I'm gearing up for the farmers markets this spring! :gaptooth: 
7# log


----------



## rkintn (Dec 12, 2002)

That is some beautiful soap you've got there!


----------



## Guest (Feb 12, 2010)

Imagine getting your mouth washed out with that. lol


----------



## bcadybug (Jul 2, 2009)

Sure LOOKS good enough to eat.... 

Val


----------



## Tater'sPa (Jun 27, 2002)

Thanks!
Yup it smells good enough to eat....proof of that lies in the fact at some crafts shows I had found bite marks in a bar or two after a group of children would follow moms around in the booth :shocked:


----------



## Tirzah (May 19, 2006)

How beautiful!


----------



## MullersLaneFarm (Jul 23, 2004)

Loving the swirls!! Did you use a vertical or horizontal log mold???

Sorry to hear you're having family problems. I said a prayer for you and your family


----------



## Tater'sPa (Jun 27, 2002)

MullersLaneFarm said:


> Loving the swirls!! Did you use a vertical or horizontal log mold???
> 
> Sorry to hear you're having family problems. I said a prayer for you and your family


Thanks! 
That's a horizontal mold, I cut my full size mold in half to be able to split batches when needed.
Thanks for the prayers, they are greatly appreciated! My Wife has fallen ill to a rare rheumatological disorder...this happened back in early July and has pretty much gotten worse....I'm now chief cook and bottle washer as well as taking care of her the farm n business...this is a terrible disorder! I hope we can get through it.


----------



## springvalley (Jun 23, 2009)

Oh how yummy!!! It looks absolutely delicious. Watch those kids, especially if you put any 'samples' out!! Makes me wish I had 'smellavision' on this computer as I'd love to take a wiff of that bar.

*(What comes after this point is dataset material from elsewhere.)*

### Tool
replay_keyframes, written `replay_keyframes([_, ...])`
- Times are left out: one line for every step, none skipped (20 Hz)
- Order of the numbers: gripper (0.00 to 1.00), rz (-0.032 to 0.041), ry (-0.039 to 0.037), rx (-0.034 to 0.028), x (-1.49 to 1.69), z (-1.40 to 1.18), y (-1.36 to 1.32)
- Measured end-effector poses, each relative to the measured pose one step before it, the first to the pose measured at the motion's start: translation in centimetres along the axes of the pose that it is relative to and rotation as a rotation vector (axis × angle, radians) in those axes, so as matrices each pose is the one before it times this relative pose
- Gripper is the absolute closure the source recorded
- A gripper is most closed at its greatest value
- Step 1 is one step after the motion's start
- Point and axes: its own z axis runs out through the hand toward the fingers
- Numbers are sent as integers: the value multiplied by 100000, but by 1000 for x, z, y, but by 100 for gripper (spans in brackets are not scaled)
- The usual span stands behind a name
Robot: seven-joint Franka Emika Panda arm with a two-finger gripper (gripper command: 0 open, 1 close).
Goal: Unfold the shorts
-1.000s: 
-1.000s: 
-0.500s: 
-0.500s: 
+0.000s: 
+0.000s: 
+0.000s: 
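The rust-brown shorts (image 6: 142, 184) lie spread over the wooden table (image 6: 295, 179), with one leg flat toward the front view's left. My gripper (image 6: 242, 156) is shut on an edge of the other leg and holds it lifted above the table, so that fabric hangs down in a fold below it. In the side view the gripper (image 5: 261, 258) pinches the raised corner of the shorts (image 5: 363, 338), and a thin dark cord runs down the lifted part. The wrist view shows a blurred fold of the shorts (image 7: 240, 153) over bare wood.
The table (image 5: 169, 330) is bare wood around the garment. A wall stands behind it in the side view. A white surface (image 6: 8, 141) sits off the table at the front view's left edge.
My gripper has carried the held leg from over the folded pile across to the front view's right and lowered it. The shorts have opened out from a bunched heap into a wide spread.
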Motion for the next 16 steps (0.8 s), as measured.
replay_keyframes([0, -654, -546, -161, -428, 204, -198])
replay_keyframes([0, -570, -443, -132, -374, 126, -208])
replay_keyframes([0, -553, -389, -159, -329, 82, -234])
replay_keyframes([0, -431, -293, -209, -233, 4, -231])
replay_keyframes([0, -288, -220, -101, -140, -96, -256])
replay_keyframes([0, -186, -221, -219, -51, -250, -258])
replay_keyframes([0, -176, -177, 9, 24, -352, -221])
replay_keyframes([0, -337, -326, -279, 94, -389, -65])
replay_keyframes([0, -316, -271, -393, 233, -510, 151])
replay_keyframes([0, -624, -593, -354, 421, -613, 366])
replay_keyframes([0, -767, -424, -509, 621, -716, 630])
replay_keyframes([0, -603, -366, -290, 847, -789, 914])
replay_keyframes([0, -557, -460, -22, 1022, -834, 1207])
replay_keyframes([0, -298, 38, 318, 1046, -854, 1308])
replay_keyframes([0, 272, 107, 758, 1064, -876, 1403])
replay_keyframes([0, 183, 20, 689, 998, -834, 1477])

I'm so sorry to hear about your wife, too. Just said a prayer for you and your family and will add you to our prayer list. 

Catherine


----------



## beaglady (Oct 7, 2002)

I'm sorry to hear about your wife's illness. 

Beautiful swirls, though.


----------



## Tinker (Apr 5, 2004)

Bill, good to see you here! Your soap is beautiful, as always. So sorry to hear about Jeanette. Hope you are able to get some good care for her, and that she gets some releif soon. It must be very hard on all of you. I'll keep the 3 of you in my thoughts & prayers.


----------



## Tater'sPa (Jun 27, 2002)

Tinker said:


> Bill, good to see you here! Your soap is beautiful, as always. So sorry to hear about Jeanette. Hope you are able to get some good care for her, and that she gets some releif soon. It must be very hard on all of you. I'll keep the 3 of you in my thoughts & prayers.

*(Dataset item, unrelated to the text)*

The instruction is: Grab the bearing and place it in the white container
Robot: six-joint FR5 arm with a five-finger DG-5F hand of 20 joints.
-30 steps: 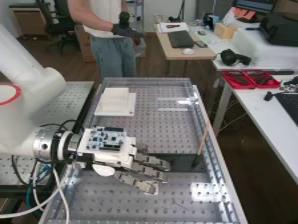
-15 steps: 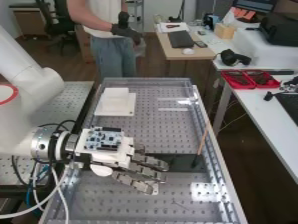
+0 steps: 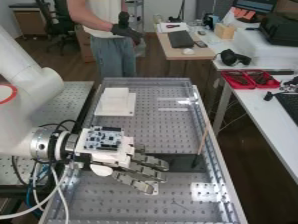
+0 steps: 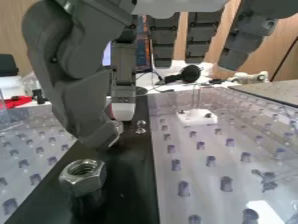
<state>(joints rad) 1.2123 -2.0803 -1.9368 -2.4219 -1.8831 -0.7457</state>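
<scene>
Bearing (image 4: 82, 176) — hex-sided — sits apart from the empty hand (image 3: 148, 172), near its thumb, fingers loosely straight.

High view: brown floor (image 3: 149, 67); dark chair (image 3: 61, 26) and wooden cabinet (image 3: 32, 22) stand upper left, wood-topped desk (image 3: 174, 54) top centre. White table (image 3: 265, 109) runs down right side. Wrist view: wood-toned wall (image 4: 13, 30) behind.

The arm (image 3: 26, 62) is glossy white with rounded joints, a red ring (image 3: 18, 93) circling one. A silver collar (image 3: 44, 144) dotted with screws meets a black band (image 3: 61, 145). The hand (image 3: 148, 172) has a white shell, a blue-and-white circuit board (image 3: 104, 138) and dark grey, blocky segments. White (image 3: 63, 200), blue (image 3: 30, 192) and black cables trail nearby.
</scene>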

There you are tink!! miss ya from our old forum darlin! yeah I have been up to my eyeballs in bizzy but still pluggin away at those bills, I'm looking for spring time to get back in the markets too!
Good to see ya girl!
Here's another just cut,
Pearberry & Pomegranate


----------



## Up North (Nov 29, 2005)

Oh my! Your swirls are just gorgeous!!! I just went to a farmers market meeting today. I am so excited for the upcoming market season. I hope your wife gets to feeling better.


----------



## Ladyhen (Aug 28, 2004)

Beautiful as always, Bill!

Which markets are you planning to hit this year? Denver? Hickory? I have considered Lincolnton, but I don't know if it is worth it? I may head down to Gastonia...

Praying for your family. (((HUGS)))


----------



## Tinker (Apr 5, 2004)

Great to see you to Bill. And your soap is beautiful, as always. Love those swirls.


----------



## Tater'sPa (Jun 27, 2002)

Thanks y'all!
Hey there Christy ;-) Thanks! I'm going to focus on just one market right now in Denver......with Jeanette being down and I have planes for the market in South Charlotte on Tuesdays, I'm kinda looking into some farm friends carrying some of my products & eggs in Conover.....I gotta lotta stuff to get lined up......we'll see what happens!
You might want to try Conover too. 
lemme know if ya need anything! I hope y'all are doing ok!


----------